Please give the data again in full, exactly as it reads.

(Beginning of Collected material)

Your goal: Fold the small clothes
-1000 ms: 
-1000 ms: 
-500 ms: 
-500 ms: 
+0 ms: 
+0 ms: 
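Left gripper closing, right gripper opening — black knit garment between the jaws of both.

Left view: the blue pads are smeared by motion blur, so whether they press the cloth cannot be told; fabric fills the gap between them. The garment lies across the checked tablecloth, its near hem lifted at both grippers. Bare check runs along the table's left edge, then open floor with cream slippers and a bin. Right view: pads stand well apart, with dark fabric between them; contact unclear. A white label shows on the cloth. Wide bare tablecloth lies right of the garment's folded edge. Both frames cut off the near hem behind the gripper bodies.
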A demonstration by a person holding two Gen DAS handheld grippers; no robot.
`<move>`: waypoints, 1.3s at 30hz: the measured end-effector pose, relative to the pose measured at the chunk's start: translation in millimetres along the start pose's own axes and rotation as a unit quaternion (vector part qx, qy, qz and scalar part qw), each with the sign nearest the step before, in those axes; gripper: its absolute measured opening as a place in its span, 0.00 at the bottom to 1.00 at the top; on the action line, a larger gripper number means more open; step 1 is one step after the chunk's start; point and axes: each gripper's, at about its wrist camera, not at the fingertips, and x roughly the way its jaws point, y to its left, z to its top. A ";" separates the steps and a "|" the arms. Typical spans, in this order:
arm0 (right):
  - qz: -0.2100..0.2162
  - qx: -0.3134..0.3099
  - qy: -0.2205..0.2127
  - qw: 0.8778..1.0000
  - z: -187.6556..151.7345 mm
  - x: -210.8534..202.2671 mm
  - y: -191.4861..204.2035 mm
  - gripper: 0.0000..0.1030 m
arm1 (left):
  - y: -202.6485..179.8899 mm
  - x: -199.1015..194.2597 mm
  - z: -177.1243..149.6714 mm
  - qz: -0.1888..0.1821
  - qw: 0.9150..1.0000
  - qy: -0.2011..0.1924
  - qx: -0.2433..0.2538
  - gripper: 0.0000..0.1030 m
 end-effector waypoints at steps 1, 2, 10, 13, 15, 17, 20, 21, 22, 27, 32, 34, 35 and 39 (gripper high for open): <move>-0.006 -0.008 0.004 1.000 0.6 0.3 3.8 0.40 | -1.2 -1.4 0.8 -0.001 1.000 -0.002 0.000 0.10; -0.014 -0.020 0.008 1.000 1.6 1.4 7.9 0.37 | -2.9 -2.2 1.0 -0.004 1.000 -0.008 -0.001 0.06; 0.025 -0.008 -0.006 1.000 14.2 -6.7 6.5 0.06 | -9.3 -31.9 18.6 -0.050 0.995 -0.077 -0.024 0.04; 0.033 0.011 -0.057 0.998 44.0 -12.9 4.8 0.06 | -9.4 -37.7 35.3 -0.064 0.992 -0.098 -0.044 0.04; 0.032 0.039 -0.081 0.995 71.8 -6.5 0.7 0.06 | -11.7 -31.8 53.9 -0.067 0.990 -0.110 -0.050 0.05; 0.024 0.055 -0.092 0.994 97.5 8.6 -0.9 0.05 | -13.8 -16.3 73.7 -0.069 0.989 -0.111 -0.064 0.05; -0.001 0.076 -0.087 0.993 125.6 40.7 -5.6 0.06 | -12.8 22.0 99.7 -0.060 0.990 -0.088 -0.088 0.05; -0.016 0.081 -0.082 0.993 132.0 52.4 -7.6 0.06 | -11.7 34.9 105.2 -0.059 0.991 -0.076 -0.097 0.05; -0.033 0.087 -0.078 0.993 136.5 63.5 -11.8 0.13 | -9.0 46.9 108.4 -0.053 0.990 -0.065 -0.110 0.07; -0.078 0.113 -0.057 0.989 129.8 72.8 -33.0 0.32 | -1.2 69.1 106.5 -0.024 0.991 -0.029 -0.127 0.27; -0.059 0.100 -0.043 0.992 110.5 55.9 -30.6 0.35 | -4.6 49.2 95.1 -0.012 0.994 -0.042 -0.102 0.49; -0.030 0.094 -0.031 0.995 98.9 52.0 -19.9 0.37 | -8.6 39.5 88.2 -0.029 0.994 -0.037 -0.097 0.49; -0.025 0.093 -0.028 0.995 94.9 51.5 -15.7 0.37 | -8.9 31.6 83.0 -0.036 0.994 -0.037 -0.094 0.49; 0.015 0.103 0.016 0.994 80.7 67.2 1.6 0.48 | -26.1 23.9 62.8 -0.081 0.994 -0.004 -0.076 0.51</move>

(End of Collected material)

== Answer to this task ==
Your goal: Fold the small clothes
-1000 ms: 
-1000 ms: 
-500 ms: 
-500 ms: 
+0 ms: 
+0 ms: 
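Left gripper closing, right gripper opening — black knit garment between the jaws of both.

Left view: the blue pads are smeared by motion blur, so whether they press the cloth cannot be told; fabric fills the gap between them. The garment lies across the checked tablecloth, its near hem lifted at both grippers. Bare check runs along the table's left edge, then open floor with cream slippers and a bin. Right view: pads stand well apart, with dark fabric between them; contact unclear. A white label shows on the cloth. Wide bare tablecloth lies right of the garment's folded edge. Both frames cut off the near hem behind the gripper bodies.
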A demonstration by a person holding two Gen DAS handheld grippers; no robot.
`<move>`: waypoints, 1.3s at 30hz: the measured end-effector pose, relative to the pose measured at the chunk's start: translation in millimetres along the start pose's own axes and rotation as a unit quaternion (vector part qx, qy, qz and scalar part qw), each with the sign nearest the step before, in those axes; gripper: its absolute measured opening as a place in its span, 0.00 at the bottom to 1.00 at the top; on the action line, a larger gripper number means more open; step 1 is one step after the chunk's start; point and axes: each gripper's, at about its wrist camera, not at the fingertips, and x roughly the way its jaws point, y to its left, z to its top. A ";" separates the steps and a "|" the arms. Typical spans, in this order:
arm0 (right):
  - qz: -0.2100..0.2162
  - qx: -0.3134..0.3099
  - qy: -0.2205..0.2127
  - qw: 0.8778..1.0000
  - z: -187.6556..151.7345 mm
  - x: -210.8534..202.2671 mm
  - y: -191.4861..204.2035 mm
  - gripper: 0.0000..0.1030 m
arm1 (left):
  - y: -202.6485..179.8899 mm
  - x: -199.1015..194.2597 mm
  - z: -177.1243..149.6714 mm
  - qz: -0.1888..0.1821
  - qw: 0.9150..1.0000
  - qy: -0.2011..0.1924
  - qx: -0.2433..0.2538
  - gripper: 0.0000..0.1030 m
 end-effector waypoints at steps 1, 2, 10, 13, 15, 17, 20, 21, 22, 27, 32, 34, 35 and 39 (gripper high for open): <move>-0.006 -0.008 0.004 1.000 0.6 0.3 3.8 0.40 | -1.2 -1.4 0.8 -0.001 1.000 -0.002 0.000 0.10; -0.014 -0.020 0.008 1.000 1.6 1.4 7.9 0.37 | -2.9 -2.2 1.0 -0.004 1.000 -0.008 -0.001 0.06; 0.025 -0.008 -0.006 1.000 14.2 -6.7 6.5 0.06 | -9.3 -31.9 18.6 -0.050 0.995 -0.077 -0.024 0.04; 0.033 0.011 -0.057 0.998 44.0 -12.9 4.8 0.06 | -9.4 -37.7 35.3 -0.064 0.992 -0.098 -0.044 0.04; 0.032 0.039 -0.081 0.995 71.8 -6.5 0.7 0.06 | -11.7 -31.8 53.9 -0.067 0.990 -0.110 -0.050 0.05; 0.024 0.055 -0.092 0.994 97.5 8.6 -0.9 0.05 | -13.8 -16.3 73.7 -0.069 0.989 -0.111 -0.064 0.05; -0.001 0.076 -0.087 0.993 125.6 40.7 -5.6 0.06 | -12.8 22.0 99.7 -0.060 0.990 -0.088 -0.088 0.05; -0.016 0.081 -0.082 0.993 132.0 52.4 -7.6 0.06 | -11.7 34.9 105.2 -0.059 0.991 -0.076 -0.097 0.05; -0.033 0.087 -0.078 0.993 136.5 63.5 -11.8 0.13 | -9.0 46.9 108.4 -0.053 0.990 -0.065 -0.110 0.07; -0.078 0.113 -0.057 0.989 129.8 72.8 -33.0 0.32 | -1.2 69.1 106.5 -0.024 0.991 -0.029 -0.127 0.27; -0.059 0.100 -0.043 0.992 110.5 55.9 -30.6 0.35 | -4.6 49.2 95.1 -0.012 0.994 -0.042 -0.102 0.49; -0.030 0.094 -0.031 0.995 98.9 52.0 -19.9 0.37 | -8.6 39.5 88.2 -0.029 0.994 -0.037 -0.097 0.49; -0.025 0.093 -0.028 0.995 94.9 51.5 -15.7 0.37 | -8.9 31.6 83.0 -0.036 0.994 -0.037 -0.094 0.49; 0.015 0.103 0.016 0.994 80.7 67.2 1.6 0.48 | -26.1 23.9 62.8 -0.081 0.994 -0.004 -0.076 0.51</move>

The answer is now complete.